Zijlstra F, Fioretti P, Reiber J H, Serruys P W
Thoraxcenter, Erasmus University, Rotterdam, the Netherlands.
Int J Card Imaging. 1988;3(2-3):133-9. doi: 10.1007/BF01814886.
The goal of this investigation was to establish which anatomical parameters of stenotic lesions correlate best with its functional severity. Therefore, thirty-eight patients with single vessel disease underwent coronary cineangiography and exercise/redistribution thallium-201 scintigraphy. Cross-sectional area at the site of obstruction (OA), percentage diameter stenosis (DS), the calculated pressuredrop over the stenosis (PD), as well as coronary flow reserve (CFR) derived from myocardial contrast appearance time and density were determined. The relations between CFR and the 3 anatomical parameters were described by the following equations: CFR = 4.6 - 0.053 DS, r = 0.82, SEE: 0.79, p less than 0.001 CFR = 0.5 + 0.75 OA, r = 0.87, SEE: 0.68, p less than 0.001 CFR = 3.6 - 1.5 log PD, r = 0.90, SEE: 0.62, p less than 0.001 The calculated pressuredrop was highly predictive of the thallium scintigraphic results with a sensitivity of 94% and a specificity of 90%. Therefore, the calculated pressuredrop is a better anatomical parameter for assessing the functional importance of a stenosis than percentage diameter stenosis or obstruction area. However, the 95% confidence limits of the relation between pressuredrop and coronary flow reserve are wide, making measurement of CFR a valuable addition to quantitative angiography, especially when determining the functional importance of moderately severe coronary artery lesions.
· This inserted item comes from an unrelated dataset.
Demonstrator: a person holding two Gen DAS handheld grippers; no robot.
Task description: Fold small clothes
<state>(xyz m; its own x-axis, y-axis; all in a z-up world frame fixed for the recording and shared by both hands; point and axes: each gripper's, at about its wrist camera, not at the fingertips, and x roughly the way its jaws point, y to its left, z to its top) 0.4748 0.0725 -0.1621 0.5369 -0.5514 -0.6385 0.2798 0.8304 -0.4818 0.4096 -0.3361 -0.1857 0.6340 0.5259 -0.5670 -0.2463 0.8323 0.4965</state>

本研究的目的是确定狭窄病变的哪些解剖学参数与其功能严重程度最相关。因此,38名单支血管疾病患者接受了冠状动脉造影和运动/再分布铊-201闪烁扫描。测定了梗阻部位的横截面积(OA)、直径狭窄百分比(DS)、计算得出的狭窄压力阶差(PD)以及由心肌对比剂出现时间和密度得出的冠状动脉血流储备(CFR)。CFR与这三个解剖学参数之间的关系由以下方程描述:CFR = 4.6 - 0.053 DS,r = 0.82,标准误:0.79,p < 0.001;CFR = 0.5 + 0.75 OA,r = 0.87,标准误:0.68,p < 0.001;CFR = 3.6 - 1.5 log PD,r = 0.90,标准误:0.62,p < 0.001。计算得出的压力阶差对铊闪烁扫描结果具有高度预测性,敏感性为94%,特异性为90%。因此,与直径狭窄百分比或梗阻面积相比,计算得出的压力阶差是评估狭窄功能重要性的更好解剖学参数。然而,压力阶差与冠状动脉血流储备之间关系的95%置信区间较宽,这使得测量CFR成为定量血管造影的一项有价值补充,尤其是在确定中度严重冠状动脉病变的功能重要性时。